As we enter the last month of the first quarter, investors are still unsure what strategy one should use as the economy cannot give us a clear direction. One strategy that has shown over time though to be effective in beating the market, regardless of the economy, is tracking insider buying. The premise is simple in that insiders are just like the rest of the public in how they desire to make more money and as a result when these people purchase shares we can join them on the way higher. The following are stocks that have recently had notable insider buying of at least $100,000 and seemed poised to move higher as the fundamentals and/or future prospects look compelling. As another caveat, please only consider this as a starting point in your investment research as these are only the opinions of the blogger:
Applied Micro Circuit (NASDAQ:AMCC) provides semiconductor solutions and for a variety of business markets. This survivor of the dot com collapse the past decade will most likely never see its $500+ all-time high, but has been performing real well the past six months. Major shareholder Christopher Zepf sees the upward trajectory continuing filing an SEC Form 4 on March 4 showing the purchase of 22,500 shares equating to $180,000 worth of stock. The company operationally has done well beating analyst estimates in three of the last four quarters. Moreover, I like the pristine, debt-free balance sheet with approximately $1.25 in net cash. The company has a lot of red ink, which is discouraging, but analysts' expect the company to become profitable again at the end of their Fiscal Year. I think with the strong insider buying, pristine balance sheet, and strong earnings beats, AMCC is worth a look.
DaVita Healthcare Partners (NYSE:DVA) is a health Services Company focused on providing kidney dialysis and renal related treatment. The stock has been on a tear up approximately 50% and sitting at a new 52-week high above $124. Major shareholder and legendary firm Berkshire Hathaway continues to see great value in the stock buying 164,947 shares collectively from February 28-March 4, equating to almost $20 million worth of stock. Operationally, the company has done real well exceeding consensus estimates in three of the last four quarters. The company, despite its recent run-up, still looks fairly priced at a 22x trailing and 15x forward P/E. Moreover, trading at a 1.2x price to expected growth is not expensive when the company is performing so well as it has done. Lastly with strong returns on equity in excess of 17% and the company still expected to grow a healthy 13.5% per annum over the next five years, I think DaVita is worth a look.
Opko Health (NYSE:OPK) is a biopharmaceutical company based out of Miami, Florida, and has worldwide operations primarily in the United States, Mexico, and Chile. With anemic annual revenues at approximately $37 million and financial statements filled with red ink, one would understandably question how the stock is at another 52-week high at $7.4. Simply put, investors see a promising future with Chairman, CEO, and major shareholder Dr. Frost as the right man at the helm. Moreover, Dr. Frost scooped up another 20,000 shares on March 1, equating to approximately $140,000 worth of stock. This stock is simply not for the conservative investor as it pays no dividend and has no earnings, but can continue to generate big gains if things stay on track and it can get some favorable reviews from the FDA.

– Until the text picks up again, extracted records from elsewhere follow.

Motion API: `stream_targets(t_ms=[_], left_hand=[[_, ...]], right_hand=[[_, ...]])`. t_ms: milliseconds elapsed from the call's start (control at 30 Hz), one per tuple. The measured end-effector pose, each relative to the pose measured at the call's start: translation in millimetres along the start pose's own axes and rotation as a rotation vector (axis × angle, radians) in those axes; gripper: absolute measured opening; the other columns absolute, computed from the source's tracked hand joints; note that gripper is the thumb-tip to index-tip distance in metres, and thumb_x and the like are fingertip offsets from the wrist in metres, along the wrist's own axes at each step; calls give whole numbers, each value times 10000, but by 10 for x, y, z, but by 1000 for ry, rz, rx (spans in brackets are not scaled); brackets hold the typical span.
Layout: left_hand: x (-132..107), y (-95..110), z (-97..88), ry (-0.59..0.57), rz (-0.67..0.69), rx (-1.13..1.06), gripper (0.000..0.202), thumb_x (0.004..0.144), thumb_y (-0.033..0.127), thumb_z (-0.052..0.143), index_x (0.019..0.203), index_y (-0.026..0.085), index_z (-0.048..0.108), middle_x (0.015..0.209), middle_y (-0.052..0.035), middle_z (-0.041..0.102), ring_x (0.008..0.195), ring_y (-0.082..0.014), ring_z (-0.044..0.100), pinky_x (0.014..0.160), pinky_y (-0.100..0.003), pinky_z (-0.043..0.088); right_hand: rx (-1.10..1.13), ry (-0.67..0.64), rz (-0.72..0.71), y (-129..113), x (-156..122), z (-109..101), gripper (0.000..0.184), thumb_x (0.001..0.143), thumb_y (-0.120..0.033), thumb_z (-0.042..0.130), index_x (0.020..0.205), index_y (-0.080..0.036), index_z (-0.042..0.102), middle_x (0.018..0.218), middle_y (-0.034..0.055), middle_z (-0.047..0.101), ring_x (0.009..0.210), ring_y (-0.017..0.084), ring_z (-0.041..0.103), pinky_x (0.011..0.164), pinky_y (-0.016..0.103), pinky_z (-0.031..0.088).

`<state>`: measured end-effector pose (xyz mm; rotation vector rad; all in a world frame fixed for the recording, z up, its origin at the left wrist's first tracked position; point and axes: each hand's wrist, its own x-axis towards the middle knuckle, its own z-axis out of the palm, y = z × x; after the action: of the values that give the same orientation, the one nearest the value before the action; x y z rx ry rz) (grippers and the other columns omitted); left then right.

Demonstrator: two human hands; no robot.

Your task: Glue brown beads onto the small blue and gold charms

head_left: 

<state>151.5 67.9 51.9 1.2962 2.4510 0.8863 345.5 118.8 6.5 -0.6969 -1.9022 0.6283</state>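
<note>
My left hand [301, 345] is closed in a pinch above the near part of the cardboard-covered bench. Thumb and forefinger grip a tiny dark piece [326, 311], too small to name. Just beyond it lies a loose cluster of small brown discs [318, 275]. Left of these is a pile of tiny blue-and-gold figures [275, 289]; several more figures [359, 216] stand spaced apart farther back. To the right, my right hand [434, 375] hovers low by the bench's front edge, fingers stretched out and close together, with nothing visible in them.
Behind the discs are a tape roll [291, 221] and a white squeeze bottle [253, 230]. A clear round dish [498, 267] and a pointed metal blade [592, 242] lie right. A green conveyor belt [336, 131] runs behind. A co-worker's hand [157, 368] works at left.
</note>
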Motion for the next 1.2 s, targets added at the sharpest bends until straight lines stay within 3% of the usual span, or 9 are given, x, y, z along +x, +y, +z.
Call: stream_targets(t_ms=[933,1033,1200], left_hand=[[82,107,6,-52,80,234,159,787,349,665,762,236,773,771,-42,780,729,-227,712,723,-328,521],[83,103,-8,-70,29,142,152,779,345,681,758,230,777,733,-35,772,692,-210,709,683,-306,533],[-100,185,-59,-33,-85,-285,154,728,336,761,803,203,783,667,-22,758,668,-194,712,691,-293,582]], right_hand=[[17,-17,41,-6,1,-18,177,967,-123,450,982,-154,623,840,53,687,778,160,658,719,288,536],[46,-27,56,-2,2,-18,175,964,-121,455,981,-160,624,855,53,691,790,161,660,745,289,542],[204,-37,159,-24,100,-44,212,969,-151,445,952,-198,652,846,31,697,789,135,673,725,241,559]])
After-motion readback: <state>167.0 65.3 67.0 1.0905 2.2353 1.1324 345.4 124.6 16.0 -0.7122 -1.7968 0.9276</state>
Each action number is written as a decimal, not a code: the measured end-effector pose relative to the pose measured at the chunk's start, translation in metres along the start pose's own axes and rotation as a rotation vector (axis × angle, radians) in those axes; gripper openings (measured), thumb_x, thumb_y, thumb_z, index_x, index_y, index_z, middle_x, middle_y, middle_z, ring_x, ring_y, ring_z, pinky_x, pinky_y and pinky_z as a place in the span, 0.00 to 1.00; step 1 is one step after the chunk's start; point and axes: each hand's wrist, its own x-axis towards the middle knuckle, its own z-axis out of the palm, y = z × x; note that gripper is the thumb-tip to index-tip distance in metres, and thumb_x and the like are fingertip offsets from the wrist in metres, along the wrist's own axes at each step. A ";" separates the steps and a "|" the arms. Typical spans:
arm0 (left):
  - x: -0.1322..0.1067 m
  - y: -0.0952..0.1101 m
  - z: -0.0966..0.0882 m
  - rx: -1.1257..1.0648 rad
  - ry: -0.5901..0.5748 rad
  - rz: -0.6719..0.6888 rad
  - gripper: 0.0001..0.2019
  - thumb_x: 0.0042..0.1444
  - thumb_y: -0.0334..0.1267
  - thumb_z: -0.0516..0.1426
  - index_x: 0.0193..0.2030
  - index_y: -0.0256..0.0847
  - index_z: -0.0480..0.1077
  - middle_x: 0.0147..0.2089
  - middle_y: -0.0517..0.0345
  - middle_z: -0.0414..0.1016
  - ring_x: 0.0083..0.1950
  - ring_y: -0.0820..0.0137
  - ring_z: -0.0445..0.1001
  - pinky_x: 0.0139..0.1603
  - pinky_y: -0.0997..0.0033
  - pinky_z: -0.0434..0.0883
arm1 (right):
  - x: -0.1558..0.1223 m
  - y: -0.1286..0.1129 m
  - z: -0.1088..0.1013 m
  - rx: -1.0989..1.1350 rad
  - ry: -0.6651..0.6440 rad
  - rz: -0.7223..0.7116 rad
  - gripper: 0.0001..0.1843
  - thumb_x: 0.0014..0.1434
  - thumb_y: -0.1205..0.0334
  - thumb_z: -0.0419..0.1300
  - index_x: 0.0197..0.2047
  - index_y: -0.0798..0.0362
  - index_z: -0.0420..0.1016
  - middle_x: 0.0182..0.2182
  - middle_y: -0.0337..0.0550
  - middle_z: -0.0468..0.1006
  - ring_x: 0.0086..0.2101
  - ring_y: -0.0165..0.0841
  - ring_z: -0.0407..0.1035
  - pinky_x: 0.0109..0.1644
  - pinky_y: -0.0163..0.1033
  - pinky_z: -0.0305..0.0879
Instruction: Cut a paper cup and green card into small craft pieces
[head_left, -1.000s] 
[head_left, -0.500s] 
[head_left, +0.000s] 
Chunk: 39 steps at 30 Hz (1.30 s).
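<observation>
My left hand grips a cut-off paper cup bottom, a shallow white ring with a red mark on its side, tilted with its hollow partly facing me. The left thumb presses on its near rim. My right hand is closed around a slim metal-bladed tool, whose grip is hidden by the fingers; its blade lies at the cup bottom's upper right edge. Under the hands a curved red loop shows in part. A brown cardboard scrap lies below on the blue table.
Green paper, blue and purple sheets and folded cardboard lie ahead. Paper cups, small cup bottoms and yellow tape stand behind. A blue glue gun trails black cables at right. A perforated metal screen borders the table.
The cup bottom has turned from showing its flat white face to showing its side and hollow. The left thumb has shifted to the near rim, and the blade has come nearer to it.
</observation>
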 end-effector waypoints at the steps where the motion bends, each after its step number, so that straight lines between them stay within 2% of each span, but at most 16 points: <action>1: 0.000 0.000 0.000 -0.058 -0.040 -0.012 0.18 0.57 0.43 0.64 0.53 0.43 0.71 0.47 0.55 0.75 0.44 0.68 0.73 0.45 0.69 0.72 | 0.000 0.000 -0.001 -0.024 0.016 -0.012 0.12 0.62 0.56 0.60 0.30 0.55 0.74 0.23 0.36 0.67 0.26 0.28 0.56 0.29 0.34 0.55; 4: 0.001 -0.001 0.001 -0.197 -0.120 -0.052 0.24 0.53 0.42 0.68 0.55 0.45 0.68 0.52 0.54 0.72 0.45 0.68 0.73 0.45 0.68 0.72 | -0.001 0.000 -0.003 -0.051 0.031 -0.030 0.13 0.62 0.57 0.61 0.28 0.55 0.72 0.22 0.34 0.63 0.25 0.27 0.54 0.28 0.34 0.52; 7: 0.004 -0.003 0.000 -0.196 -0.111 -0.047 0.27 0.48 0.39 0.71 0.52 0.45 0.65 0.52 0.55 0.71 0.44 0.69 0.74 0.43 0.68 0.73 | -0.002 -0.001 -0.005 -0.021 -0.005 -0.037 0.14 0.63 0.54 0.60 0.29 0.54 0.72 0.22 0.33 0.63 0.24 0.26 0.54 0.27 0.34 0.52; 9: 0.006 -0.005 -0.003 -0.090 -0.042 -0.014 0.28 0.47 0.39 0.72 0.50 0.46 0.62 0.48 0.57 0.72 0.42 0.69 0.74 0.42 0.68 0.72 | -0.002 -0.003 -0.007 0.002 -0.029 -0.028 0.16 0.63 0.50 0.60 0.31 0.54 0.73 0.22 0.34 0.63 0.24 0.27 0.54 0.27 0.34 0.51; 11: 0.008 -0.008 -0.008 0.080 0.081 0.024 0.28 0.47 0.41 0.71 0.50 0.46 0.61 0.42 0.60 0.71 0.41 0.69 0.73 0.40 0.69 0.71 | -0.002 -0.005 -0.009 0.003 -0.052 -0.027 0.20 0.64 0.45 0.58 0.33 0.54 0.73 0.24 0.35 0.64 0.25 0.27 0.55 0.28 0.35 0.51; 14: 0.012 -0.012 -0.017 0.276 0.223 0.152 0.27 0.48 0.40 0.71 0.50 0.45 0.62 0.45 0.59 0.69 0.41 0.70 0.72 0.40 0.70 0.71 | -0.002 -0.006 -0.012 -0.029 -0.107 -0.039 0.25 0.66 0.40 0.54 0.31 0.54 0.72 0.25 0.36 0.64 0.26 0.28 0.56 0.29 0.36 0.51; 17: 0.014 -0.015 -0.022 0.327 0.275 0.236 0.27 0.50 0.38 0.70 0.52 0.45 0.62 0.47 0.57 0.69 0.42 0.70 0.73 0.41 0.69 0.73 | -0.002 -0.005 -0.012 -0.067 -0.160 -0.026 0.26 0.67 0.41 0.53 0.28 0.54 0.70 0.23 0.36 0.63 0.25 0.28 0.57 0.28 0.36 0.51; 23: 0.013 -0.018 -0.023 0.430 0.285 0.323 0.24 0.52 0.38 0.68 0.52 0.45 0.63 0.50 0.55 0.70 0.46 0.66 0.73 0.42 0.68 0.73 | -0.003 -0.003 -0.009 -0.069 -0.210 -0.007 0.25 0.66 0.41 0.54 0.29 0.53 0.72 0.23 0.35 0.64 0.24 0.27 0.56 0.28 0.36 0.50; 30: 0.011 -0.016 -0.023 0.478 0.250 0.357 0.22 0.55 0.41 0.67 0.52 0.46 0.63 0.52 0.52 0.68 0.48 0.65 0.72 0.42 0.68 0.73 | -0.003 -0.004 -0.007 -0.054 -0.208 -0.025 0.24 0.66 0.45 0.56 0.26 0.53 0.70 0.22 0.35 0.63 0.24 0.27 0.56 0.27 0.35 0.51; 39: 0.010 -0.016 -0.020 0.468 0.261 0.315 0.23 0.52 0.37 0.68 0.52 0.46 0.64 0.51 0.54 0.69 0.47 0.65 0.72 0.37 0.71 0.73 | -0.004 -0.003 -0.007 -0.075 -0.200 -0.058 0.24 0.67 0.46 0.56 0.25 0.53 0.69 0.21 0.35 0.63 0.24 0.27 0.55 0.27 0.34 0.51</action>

Sears Holding (NASDAQ:SHLD) is one of the largest retailers with annual revenues at approximately $40 billion and operating approximately 4,000 stores in the United States and Canada collectively. The stock has been volatile and recently not performing well with the stock just barely above its $38.40 52-week low. Major shareholder and new CEO Edward Lampert sees it going higher though buying 1,239,056 shares at $44.36 equating to a massive $55 million worth of stock. I have personally followed this stock closely over the years and have to say it is real confusing whether it should be viewed as a retailer or real estate play or a future holding company for billionaire investor Mr. Lampert, much like Mr. Buffett did with Berkshire decades ago. Nonetheless, one can clearly see that it has lost investors considerable money over the last five years and the company continues to show no signs of being able to stem the downfall or differentiate itself from Wal-Mart (NYSE:WMT), Target (NYSE:TGT), Amazon (NASDAQ:AMZN) and other competitors. This definitely piques my interest on such a sizable buy as he recently did here, so I'm going to be watching this stock more closely.
Sizable equipment manufacturer Terex (NYSE:TEX) makes everything from light towers to tower cranes. The stock has done well the past six months going up approximately 100% and sitting right near its $35.76 52-week high. Board director Paula Cholmondeley sees it continuing to go higher by filing an SEC Form 4 on March 1 showing the purchase of 3,539 shares on February 28, at $33.1 equating to almost $120,000 worth of stock. The company operationally had been doing well thrashing consensus analysts' estimates in the previous three quarters, but coming up sizeably short in the most recent quarter. Nonetheless, the company is trading at a reasonable 9x forward P/E and just half price to sales. Moreover, analysts are expecting a healthy growth rate per annum near 10% for the next five years and I think that will happen as the economy improves.